Task prompt: Look below for the line containing "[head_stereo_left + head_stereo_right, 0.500"; from there, print each line exactly up to and including the line containing "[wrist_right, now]", and stop.

Data segment:
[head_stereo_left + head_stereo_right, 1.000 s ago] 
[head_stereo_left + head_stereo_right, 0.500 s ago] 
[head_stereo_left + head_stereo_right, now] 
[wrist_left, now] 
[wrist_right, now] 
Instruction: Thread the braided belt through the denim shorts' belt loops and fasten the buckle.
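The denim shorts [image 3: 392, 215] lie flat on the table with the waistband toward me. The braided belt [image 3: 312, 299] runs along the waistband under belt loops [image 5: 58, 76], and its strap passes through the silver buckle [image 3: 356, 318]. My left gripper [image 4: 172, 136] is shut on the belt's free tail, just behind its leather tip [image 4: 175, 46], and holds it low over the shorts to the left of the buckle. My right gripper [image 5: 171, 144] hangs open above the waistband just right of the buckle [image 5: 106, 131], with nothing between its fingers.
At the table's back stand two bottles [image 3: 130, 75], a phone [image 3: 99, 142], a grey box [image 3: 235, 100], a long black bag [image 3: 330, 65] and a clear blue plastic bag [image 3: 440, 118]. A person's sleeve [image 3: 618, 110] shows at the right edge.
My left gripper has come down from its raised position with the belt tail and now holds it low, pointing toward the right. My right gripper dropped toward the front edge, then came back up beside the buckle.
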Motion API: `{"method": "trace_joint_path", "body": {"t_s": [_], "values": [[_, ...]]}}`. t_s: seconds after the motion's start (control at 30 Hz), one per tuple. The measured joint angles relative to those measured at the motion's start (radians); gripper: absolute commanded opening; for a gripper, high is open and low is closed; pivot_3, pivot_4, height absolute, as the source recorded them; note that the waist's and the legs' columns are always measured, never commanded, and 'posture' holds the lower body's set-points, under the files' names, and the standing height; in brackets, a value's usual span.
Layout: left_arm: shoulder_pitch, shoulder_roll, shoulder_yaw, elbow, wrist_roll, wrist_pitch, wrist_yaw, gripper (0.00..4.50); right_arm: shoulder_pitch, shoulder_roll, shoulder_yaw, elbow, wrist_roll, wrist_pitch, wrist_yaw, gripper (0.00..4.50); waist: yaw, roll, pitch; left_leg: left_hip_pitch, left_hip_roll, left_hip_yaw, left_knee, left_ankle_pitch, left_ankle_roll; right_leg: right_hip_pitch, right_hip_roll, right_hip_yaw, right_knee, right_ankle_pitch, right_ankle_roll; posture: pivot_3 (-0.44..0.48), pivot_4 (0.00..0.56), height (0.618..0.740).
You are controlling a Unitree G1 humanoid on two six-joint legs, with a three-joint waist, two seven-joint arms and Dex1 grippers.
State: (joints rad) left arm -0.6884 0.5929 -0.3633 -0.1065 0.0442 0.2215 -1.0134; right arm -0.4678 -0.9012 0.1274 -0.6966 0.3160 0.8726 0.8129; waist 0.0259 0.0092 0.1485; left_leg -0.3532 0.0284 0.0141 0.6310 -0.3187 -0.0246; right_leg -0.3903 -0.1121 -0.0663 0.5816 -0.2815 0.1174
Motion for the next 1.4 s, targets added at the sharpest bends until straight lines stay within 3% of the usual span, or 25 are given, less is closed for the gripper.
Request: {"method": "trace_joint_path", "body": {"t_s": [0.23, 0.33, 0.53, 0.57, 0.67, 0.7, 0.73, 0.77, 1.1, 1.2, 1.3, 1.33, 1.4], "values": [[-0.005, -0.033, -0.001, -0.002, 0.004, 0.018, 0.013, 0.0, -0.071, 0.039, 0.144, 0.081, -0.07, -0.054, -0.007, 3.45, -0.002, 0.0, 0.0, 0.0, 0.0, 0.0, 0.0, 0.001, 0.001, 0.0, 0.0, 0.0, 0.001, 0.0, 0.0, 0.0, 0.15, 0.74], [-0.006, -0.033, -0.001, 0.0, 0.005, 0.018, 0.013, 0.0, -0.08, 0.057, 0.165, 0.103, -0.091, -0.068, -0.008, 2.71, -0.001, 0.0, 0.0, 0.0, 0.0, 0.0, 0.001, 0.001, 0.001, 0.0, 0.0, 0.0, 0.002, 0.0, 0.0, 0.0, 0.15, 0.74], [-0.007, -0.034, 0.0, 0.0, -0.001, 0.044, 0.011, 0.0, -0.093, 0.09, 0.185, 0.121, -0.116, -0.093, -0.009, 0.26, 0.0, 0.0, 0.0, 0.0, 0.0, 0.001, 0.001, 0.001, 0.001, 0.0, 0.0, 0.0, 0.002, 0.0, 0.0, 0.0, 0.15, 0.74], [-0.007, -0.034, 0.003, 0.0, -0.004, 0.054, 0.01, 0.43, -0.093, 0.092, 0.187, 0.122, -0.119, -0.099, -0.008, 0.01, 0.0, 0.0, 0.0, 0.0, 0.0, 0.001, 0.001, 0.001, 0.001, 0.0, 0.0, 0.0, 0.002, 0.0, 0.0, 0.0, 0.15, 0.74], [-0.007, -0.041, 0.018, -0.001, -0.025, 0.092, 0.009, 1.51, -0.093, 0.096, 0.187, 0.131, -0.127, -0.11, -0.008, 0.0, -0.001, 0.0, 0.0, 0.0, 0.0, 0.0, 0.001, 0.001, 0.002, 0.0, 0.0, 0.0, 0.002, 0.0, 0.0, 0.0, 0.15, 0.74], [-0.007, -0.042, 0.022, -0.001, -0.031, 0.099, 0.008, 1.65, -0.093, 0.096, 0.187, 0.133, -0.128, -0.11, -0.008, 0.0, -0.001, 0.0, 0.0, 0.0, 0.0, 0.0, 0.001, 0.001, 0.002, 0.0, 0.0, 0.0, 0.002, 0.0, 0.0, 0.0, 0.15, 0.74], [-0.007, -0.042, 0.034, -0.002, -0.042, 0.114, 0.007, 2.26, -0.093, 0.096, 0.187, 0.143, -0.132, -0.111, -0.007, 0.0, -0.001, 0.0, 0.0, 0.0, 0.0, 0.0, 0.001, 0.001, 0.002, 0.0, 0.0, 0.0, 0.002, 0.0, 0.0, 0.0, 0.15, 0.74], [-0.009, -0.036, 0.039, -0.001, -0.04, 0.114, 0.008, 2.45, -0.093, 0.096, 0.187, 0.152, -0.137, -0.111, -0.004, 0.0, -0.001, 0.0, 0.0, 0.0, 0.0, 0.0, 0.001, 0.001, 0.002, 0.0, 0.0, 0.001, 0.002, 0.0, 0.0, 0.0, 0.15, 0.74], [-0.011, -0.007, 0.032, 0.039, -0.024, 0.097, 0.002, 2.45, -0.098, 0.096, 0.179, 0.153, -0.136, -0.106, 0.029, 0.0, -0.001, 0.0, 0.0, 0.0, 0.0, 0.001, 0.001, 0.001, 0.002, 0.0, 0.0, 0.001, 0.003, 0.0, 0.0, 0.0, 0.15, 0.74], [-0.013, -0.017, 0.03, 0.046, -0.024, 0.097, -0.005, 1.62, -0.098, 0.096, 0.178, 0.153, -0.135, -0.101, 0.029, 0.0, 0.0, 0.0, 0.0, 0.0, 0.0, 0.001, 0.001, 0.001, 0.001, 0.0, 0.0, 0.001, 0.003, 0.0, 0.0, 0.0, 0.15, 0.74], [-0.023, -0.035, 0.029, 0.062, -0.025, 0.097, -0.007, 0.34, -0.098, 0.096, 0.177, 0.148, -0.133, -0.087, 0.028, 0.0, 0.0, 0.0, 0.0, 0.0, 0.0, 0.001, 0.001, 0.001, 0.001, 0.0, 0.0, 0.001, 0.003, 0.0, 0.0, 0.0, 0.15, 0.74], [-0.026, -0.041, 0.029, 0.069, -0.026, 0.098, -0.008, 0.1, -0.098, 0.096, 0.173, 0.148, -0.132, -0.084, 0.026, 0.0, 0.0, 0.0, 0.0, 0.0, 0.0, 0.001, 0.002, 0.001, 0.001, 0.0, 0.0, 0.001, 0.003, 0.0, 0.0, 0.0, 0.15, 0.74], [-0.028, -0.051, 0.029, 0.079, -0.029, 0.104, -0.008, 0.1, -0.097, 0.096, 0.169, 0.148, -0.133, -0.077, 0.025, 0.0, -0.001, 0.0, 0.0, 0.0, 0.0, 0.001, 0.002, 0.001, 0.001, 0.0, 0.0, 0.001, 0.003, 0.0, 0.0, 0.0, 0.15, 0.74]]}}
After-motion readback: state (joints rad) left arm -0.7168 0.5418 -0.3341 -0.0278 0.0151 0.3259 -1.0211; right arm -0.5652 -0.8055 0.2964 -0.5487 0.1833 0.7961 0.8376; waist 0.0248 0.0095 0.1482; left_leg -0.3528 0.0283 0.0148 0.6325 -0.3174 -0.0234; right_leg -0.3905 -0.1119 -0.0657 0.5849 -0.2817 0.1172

Solution for this task:
[head_stereo_left + head_stereo_right, 0.500 s ago] 
[head_stereo_left + head_stereo_right, now] 
[wrist_left, now] 
[wrist_right, now] 

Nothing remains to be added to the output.